This study included all online comments submitted to the Federal Communications Commission (FCC) regarding the proposal called Restoring Internet Freedom (Docket FCC-17-108). All of the data downloaded and analyzed were originally submitted using the FCC’s Electronic Comment Filing System (ECFS). All data and comments used in this report are stored on the FCC’s site and are freely available to the public. When submitting a comment, the FCC notified users that all their information submitted, including names and addresses, would be publicly available via the web.
The FCC opened the docket for public comment on April 27, 2017. The comment period was initially scheduled to end on Aug. 16, 2017, but was extended to Aug. 30, 2017. Only comments submitted during that official period (April 27-Aug. 30) were included in this study.
The FCC also allows for submissions by phone or letter, but those comments are not publicly accessible and were excluded from this report.
Pew Research downloaded all online comments from the FCC’s public Application Program Interface (API) using a Python script. The FCC assigned a unique ID number to each comment, although researchers discovered that some ID numbers appeared multiple times in the dataset. The Center removed all comments with duplicate ID numbers. In total, the Center collected and analyzed 21,706,195 comments.
The collection and analysis of the comments were conducted prior to the release of downloadable versions of the comments as zip files by the FCC in early November 2017.
In addition to filling out the FCC’s form, commenters had the option to attach files such as a text document. In order to maintain consistency and to limit the size of the dataset, the Center removed all attachments. The Center also removed addresses.
The following data was collected and analyzed for each comment:
- Full text of the comment
- Confirmation number
- Author name
- Email address
- Email confirmation
- Date submitted
- Date received
Text matching
Many comments included text that was nearly identical to other posts but differed in small ways. For example, many comments included the exact text as it appeared on a form or sample letter but signed with a different name. Some comments were identical except for an additional space or apostrophe, while others utilized the same sentences but were ordered in slightly different ways. For this study, Pew Research Center decided that comments of this nature were similar enough to be considered “matching” or “non-unique.”

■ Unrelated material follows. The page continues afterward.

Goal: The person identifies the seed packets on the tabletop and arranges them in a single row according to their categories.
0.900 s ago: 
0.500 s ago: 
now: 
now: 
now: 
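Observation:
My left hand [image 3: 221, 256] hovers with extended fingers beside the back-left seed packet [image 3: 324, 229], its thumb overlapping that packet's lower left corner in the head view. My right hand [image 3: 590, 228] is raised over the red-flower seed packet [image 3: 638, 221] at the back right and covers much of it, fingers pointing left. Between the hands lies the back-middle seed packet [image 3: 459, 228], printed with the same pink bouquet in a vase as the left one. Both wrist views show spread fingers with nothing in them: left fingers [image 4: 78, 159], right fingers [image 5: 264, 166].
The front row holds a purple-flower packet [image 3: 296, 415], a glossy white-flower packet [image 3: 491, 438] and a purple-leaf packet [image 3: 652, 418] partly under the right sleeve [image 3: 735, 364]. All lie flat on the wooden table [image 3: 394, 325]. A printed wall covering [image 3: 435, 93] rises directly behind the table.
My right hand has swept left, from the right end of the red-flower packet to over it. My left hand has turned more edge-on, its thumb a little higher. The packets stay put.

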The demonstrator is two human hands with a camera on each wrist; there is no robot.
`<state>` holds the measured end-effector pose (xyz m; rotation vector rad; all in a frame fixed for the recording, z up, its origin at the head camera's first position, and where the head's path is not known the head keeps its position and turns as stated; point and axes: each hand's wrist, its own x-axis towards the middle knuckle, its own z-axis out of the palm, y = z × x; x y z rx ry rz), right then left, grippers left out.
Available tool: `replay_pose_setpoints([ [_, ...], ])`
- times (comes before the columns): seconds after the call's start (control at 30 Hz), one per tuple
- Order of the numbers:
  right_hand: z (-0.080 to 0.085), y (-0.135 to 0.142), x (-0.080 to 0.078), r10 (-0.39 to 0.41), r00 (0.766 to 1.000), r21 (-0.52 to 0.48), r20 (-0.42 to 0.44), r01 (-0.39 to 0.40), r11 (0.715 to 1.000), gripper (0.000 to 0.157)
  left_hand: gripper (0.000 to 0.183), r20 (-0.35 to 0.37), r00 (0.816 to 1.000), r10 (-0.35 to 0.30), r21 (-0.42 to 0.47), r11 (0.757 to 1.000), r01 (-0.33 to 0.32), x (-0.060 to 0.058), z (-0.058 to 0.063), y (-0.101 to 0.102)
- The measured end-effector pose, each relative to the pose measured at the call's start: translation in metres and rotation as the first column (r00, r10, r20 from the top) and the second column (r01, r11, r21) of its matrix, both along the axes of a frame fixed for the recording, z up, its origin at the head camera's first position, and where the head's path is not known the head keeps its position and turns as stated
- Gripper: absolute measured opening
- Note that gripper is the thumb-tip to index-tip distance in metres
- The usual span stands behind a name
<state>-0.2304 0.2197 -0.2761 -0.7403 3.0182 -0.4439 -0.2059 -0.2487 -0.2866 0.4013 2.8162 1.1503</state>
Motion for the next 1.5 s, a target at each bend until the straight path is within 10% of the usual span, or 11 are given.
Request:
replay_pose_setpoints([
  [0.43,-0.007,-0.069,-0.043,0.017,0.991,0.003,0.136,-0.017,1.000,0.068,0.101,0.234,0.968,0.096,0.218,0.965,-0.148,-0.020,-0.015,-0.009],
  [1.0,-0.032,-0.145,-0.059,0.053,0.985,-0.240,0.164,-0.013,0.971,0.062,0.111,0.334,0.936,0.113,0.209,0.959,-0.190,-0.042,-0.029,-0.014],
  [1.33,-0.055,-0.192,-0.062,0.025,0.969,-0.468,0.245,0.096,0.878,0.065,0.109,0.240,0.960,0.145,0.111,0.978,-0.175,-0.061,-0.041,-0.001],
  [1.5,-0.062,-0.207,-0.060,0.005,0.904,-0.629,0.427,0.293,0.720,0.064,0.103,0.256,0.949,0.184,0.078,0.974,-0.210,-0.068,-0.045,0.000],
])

To systematically identify these matching or non-unique posts, the Center used a measure known as “cosine similarity” to compare the text of all comments in the dataset. This technique takes two comments and compares the characters used. Comments were considered to be non-unique if the cosine similarity was .95 or above on a 0-1 scale. The .95 threshold is a conservative benchmark and ensured that only those comments that were nearly identical in content were counted as matching.

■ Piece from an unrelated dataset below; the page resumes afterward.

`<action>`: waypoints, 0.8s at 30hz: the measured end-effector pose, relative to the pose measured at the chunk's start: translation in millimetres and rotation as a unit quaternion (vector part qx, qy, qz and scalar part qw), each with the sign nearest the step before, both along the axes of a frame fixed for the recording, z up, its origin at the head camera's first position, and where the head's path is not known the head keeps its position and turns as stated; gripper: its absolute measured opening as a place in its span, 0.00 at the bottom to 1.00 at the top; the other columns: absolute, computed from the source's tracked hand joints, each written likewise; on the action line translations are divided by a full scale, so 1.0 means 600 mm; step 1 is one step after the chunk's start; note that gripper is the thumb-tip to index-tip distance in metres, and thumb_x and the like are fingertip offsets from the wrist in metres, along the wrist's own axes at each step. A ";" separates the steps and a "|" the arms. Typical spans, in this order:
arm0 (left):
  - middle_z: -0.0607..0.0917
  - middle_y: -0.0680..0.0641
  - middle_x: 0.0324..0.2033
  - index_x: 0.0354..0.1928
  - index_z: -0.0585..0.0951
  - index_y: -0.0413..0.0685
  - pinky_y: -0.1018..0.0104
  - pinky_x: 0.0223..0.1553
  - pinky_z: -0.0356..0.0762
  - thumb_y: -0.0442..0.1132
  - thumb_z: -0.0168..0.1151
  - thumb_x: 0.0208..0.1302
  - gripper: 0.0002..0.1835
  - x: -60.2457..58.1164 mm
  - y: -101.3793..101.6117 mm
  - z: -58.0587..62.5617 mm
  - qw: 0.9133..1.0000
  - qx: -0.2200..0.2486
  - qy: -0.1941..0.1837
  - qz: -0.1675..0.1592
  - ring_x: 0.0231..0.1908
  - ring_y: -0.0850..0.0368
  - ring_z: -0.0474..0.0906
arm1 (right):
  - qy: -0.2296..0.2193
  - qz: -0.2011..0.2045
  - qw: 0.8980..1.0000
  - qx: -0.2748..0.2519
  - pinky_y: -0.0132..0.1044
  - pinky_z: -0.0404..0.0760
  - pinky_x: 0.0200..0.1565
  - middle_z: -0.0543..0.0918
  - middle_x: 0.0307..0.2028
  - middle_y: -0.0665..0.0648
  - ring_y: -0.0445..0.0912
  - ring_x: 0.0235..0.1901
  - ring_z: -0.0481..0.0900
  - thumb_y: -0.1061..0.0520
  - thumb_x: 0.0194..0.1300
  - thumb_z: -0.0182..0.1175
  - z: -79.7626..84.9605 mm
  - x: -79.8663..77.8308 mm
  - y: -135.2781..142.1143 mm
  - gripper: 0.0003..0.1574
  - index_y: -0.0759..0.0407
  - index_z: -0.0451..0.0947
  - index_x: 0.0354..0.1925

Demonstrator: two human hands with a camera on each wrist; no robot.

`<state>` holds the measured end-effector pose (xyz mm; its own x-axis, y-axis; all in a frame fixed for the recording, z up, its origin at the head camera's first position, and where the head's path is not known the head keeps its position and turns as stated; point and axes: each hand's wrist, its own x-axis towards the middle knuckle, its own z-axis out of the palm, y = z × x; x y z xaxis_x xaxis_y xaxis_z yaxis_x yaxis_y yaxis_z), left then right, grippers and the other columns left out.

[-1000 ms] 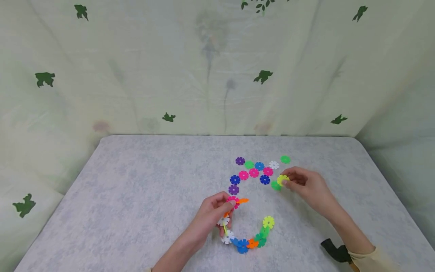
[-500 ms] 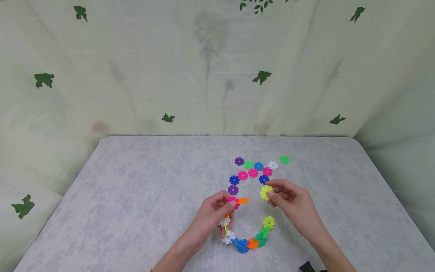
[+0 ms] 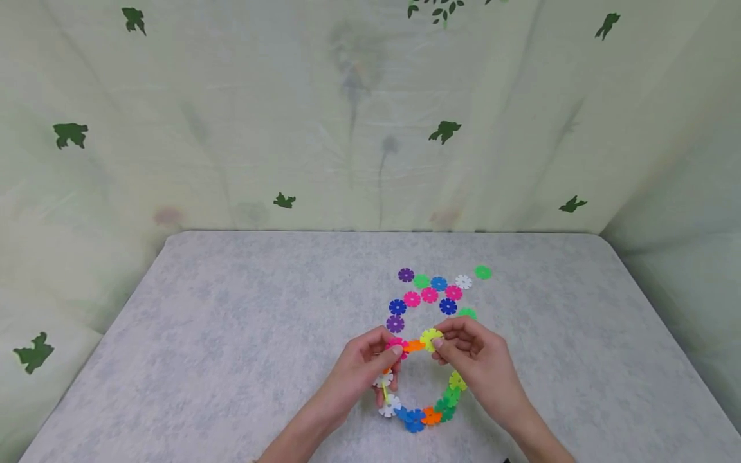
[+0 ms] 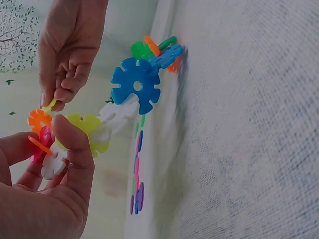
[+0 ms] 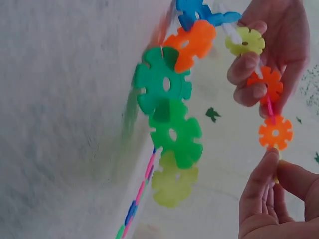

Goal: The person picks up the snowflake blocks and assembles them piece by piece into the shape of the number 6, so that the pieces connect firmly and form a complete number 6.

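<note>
A curved chain of interlocking notched plastic discs (image 3: 414,420) hangs from my left hand (image 3: 363,361), low over the table. That hand pinches the chain at its pink disc (image 3: 395,348), and an orange disc (image 3: 414,346) juts out to the right. My right hand (image 3: 479,360) pinches a loose-edged yellow disc (image 3: 430,338) between thumb and fingers, its rim against the orange one. How deep the slots mesh is hidden by the fingertips. In the right wrist view the chain's other end is a yellow-green disc (image 5: 174,180), below green ones (image 5: 176,133).
Several loose discs lie flat beyond the hands, among them purple (image 3: 395,323), dark blue (image 3: 448,307), pink (image 3: 429,294), white (image 3: 464,281) and green (image 3: 483,272). A pale curtain (image 3: 249,128) hangs behind the grey table (image 3: 243,308).
My right hand has carried the yellow disc leftward and nearer from beside the loose green discs to the orange disc. My left hand has stayed nearly still, gripping the chain.
</note>
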<state>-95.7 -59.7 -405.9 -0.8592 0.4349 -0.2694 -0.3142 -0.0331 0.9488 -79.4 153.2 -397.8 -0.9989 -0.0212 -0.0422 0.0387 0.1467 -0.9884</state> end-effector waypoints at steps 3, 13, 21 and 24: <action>0.78 0.35 0.33 0.42 0.76 0.40 0.72 0.17 0.74 0.45 0.62 0.69 0.13 0.000 -0.001 -0.001 1.000 -0.001 0.001 0.000 0.23 0.54 0.78 | -0.010 -0.007 1.000 -0.015 0.38 0.84 0.40 0.82 0.37 0.61 0.59 0.36 0.85 0.66 0.65 0.64 -0.002 0.004 -0.009 0.11 0.60 0.77 0.46; 0.78 0.37 0.30 0.41 0.75 0.38 0.69 0.19 0.77 0.43 0.61 0.70 0.13 0.002 -0.002 0.000 1.000 0.008 0.008 0.006 0.22 0.53 0.77 | -0.003 -0.029 0.999 -0.030 0.38 0.84 0.41 0.84 0.39 0.59 0.58 0.37 0.85 0.68 0.65 0.63 -0.004 0.011 -0.023 0.11 0.60 0.79 0.46; 0.85 0.41 0.38 0.46 0.78 0.44 0.69 0.23 0.79 0.43 0.61 0.70 0.11 0.002 0.003 -0.004 0.999 -0.034 0.012 -0.005 0.29 0.54 0.79 | 0.062 0.003 0.998 -0.030 0.40 0.84 0.42 0.83 0.41 0.59 0.61 0.37 0.83 0.63 0.67 0.62 -0.017 0.000 -0.008 0.15 0.55 0.82 0.52; 0.87 0.42 0.39 0.52 0.76 0.44 0.71 0.20 0.75 0.41 0.60 0.70 0.13 0.000 0.001 -0.004 0.999 -0.042 0.019 -0.009 0.28 0.56 0.76 | 0.064 0.014 0.998 -0.027 0.39 0.84 0.42 0.83 0.40 0.59 0.62 0.36 0.82 0.62 0.67 0.63 -0.017 -0.001 -0.005 0.15 0.56 0.82 0.52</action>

In addition to using cosine similarity to identify matching posts, the Center also performed a manual grouping process on the 100 most-submitted comments. In this process, researchers manually grouped together comments where the only differences involved line spacing, line breaks, word capitalization or the name used as the signoff in the text.
The following three examples offer a practical demonstration of the matching process employed for this analysis:
Example 1:
Comments A and B below have a cosine similarity of 0.98 and accordingly are considered matching. In this case, the only differences between the two are the capitalization of the word “internet” and the order of the sentences.
Comment A:
The unprecedented regulatory power the Obama Administration imposed on the internet is smothering innovation, damaging the American economy and obstructing job creation. I urge the Federal Communications Commission to end the bureaucratic regulatory overreach of the internet known as Title II and restore the bipartisan light-touch regulatory consensus that enabled the Internet to flourish for more than 20 years. The plan currently under consideration at the FCC to repeal Obama’s Title II power grab is a positive step forward and will help to promote a truly free and open internet for everyone.
Comment B:
The plan currently under consideration at the FCC to repeal Obama’s Title II power grab is a positive step forward and will help to promote a truly free and open internet for everyone. The unprecedented regulatory power the Obama Administration imposed on the internet is smothering innovation, damaging the American economy and obstructing job creation. I urge the Federal Communications Commission to end the bureaucratic regulatory overreach of the internet known as Title II and restore the bipartisan light-touch regulatory consensus that enabled the internet to flourish for more than 20 years.
Example 2:
Comments C and D have a cosine similarity of 0.95, which just meets the Center’s threshold to be consolidated. The only difference is the additional sentence in the first comment.
Comment C:
Don’t kill net neutrality. We deserve a free and open Internet with strong Title II rules. This will ensure that the flow of data is determined by the interests of Internet users
Comment D:
We deserve a free and open Internet with strong Title II rules. This will ensure that the flow of data is determined by the interests of Internet users
Example 3:
Comments E and F begin the same way, but the additional sentence in comment E causes them to fall short of the 0.95 threshold used in this report. Accordingly, these two comments would not be considered matching.
Comment E:
The FCC’s Open Internet Rules (net neutrality rules) are extremely important to me. I urge you to protect them.
Comment F:
The FCC’s Open Internet Rules (net neutrality rules) are extremely important to me.